Aim of the task
The data must be transcribed exactly, with no line missing.

=====

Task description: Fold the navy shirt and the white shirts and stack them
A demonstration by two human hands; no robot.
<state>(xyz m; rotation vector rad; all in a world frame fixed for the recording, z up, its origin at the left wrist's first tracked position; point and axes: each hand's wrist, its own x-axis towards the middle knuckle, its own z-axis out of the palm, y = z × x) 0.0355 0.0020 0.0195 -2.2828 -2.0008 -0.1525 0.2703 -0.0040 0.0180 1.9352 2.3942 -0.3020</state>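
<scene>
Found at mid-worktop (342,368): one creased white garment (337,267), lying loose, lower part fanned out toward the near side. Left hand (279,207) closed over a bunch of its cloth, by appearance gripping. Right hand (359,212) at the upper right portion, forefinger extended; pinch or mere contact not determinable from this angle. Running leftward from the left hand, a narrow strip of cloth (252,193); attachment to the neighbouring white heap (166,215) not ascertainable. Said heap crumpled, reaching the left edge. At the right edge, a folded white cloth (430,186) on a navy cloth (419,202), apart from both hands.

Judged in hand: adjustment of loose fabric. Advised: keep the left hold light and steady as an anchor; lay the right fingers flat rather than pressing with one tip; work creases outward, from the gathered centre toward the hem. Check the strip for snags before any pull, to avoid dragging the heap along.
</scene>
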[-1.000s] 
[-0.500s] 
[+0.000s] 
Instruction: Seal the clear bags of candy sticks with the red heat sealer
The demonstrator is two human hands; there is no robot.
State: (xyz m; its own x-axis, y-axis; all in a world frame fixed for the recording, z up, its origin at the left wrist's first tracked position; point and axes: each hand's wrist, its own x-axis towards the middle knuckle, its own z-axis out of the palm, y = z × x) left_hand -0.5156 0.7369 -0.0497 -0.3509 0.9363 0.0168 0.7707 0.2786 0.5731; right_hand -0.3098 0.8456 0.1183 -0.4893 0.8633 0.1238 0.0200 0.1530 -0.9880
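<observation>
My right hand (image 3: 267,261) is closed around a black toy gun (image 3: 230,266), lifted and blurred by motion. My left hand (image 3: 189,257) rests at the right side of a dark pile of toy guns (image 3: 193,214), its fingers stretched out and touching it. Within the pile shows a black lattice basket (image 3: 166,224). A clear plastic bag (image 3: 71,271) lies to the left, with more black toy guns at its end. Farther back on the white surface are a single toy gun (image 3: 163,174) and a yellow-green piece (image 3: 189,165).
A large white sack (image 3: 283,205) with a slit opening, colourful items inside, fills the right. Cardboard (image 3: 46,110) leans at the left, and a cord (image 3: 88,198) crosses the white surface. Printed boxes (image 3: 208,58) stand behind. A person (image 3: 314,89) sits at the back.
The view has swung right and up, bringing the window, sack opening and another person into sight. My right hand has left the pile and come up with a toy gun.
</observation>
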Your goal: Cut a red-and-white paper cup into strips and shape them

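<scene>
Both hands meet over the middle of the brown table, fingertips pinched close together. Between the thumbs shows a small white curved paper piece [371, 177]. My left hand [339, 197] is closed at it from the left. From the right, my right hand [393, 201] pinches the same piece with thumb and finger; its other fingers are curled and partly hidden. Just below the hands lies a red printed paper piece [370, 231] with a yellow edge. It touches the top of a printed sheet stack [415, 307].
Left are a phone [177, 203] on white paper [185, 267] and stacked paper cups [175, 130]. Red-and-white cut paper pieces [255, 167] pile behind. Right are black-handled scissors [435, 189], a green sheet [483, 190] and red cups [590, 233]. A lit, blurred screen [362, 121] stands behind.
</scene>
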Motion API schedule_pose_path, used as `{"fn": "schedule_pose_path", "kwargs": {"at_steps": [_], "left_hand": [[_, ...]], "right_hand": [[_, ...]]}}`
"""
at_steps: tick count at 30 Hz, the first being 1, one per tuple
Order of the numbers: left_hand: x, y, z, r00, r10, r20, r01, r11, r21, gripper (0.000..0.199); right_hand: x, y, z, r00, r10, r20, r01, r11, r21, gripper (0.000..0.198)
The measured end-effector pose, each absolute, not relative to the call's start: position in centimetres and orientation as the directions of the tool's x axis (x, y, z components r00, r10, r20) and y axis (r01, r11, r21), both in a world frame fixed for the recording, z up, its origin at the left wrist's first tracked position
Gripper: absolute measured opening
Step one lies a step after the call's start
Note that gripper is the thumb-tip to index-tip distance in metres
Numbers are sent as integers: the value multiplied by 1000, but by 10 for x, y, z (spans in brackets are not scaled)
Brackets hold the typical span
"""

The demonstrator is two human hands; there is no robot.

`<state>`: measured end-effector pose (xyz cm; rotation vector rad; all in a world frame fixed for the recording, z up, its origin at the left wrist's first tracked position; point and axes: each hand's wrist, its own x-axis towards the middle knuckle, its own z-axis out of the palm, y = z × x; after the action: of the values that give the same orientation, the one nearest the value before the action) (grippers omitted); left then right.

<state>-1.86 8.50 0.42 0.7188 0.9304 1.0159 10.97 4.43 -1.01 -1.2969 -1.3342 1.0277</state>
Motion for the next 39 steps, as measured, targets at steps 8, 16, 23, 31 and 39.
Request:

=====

Problem solution
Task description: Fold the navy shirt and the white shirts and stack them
A demonstration by two human hands; no robot.
<state>(xyz m; rotation vector rad; all in a world frame fixed for the recording, z up, its origin at the left wrist's first tracked position; point and axes: each hand's wrist, its own x-axis towards the middle knuckle, its own z-axis out of the palm, y = z × x) 0.0355 0.0020 0.0195 -2.2828 -2.0008 -0.1525 0.2703 -0.0040 0.0180 1.9352 2.3942 -0.3020</state>
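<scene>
Found at mid-worktop (342,368): one creased white garment (337,267), lying loose, lower part fanned out toward the near side. Left hand (279,207) closed over a bunch of its cloth, by appearance gripping. Right hand (359,212) at the upper right portion, forefinger extended; pinch or mere contact not determinable from this angle. Running leftward from the left hand, a narrow strip of cloth (252,193); attachment to the neighbouring white heap (166,215) not ascertainable. Said heap crumpled, reaching the left edge. At the right edge, a folded white cloth (430,186) on a navy cloth (419,202), apart from both hands.

Judged in hand: adjustment of loose fabric. Advised: keep the left hold light and steady as an anchor; lay the right fingers flat rather than pressing with one tip; work creases outward, from the gathered centre toward the hem. Check the strip for snags before any pull, to avoid dragging the heap along.
</scene>
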[-1.000s] 
[-0.500s] 
[+0.000s] 
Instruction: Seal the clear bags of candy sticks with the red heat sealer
The demonstrator is two human hands; there is no robot.
State: (xyz m; its own x-axis, y-axis; all in a world frame fixed for the recording, z up, its origin at the left wrist's first tracked position; point and axes: each hand's wrist, its own x-axis towards the middle knuckle, its own z-axis out of the palm, y = z × x) left_hand -0.5156 0.7369 -0.0497 -0.3509 0.9363 0.0168 0.7707 0.2786 0.5731; right_hand -0.3098 0.8456 0.1183 -0.4893 0.8633 0.1238 0.0200 0.1530 -0.9880
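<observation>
My right hand (image 3: 267,261) is closed around a black toy gun (image 3: 230,266), lifted and blurred by motion. My left hand (image 3: 189,257) rests at the right side of a dark pile of toy guns (image 3: 193,214), its fingers stretched out and touching it. Within the pile shows a black lattice basket (image 3: 166,224). A clear plastic bag (image 3: 71,271) lies to the left, with more black toy guns at its end. Farther back on the white surface are a single toy gun (image 3: 163,174) and a yellow-green piece (image 3: 189,165).
A large white sack (image 3: 283,205) with a slit opening, colourful items inside, fills the right. Cardboard (image 3: 46,110) leans at the left, and a cord (image 3: 88,198) crosses the white surface. Printed boxes (image 3: 208,58) stand behind. A person (image 3: 314,89) sits at the back.
The view has swung right and up, bringing the window, sack opening and another person into sight. My right hand has left the pile and come up with a toy gun.
</observation>
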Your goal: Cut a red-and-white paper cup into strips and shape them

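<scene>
Both hands meet over the middle of the brown table, fingertips pinched close together. Between the thumbs shows a small white curved paper piece [371, 177]. My left hand [339, 197] is closed at it from the left. From the right, my right hand [393, 201] pinches the same piece with thumb and finger; its other fingers are curled and partly hidden. Just below the hands lies a red printed paper piece [370, 231] with a yellow edge. It touches the top of a printed sheet stack [415, 307].
Left are a phone [177, 203] on white paper [185, 267] and stacked paper cups [175, 130]. Red-and-white cut paper pieces [255, 167] pile behind. Right are black-handled scissors [435, 189], a green sheet [483, 190] and red cups [590, 233]. A lit, blurred screen [362, 121] stands behind.
</scene>
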Motion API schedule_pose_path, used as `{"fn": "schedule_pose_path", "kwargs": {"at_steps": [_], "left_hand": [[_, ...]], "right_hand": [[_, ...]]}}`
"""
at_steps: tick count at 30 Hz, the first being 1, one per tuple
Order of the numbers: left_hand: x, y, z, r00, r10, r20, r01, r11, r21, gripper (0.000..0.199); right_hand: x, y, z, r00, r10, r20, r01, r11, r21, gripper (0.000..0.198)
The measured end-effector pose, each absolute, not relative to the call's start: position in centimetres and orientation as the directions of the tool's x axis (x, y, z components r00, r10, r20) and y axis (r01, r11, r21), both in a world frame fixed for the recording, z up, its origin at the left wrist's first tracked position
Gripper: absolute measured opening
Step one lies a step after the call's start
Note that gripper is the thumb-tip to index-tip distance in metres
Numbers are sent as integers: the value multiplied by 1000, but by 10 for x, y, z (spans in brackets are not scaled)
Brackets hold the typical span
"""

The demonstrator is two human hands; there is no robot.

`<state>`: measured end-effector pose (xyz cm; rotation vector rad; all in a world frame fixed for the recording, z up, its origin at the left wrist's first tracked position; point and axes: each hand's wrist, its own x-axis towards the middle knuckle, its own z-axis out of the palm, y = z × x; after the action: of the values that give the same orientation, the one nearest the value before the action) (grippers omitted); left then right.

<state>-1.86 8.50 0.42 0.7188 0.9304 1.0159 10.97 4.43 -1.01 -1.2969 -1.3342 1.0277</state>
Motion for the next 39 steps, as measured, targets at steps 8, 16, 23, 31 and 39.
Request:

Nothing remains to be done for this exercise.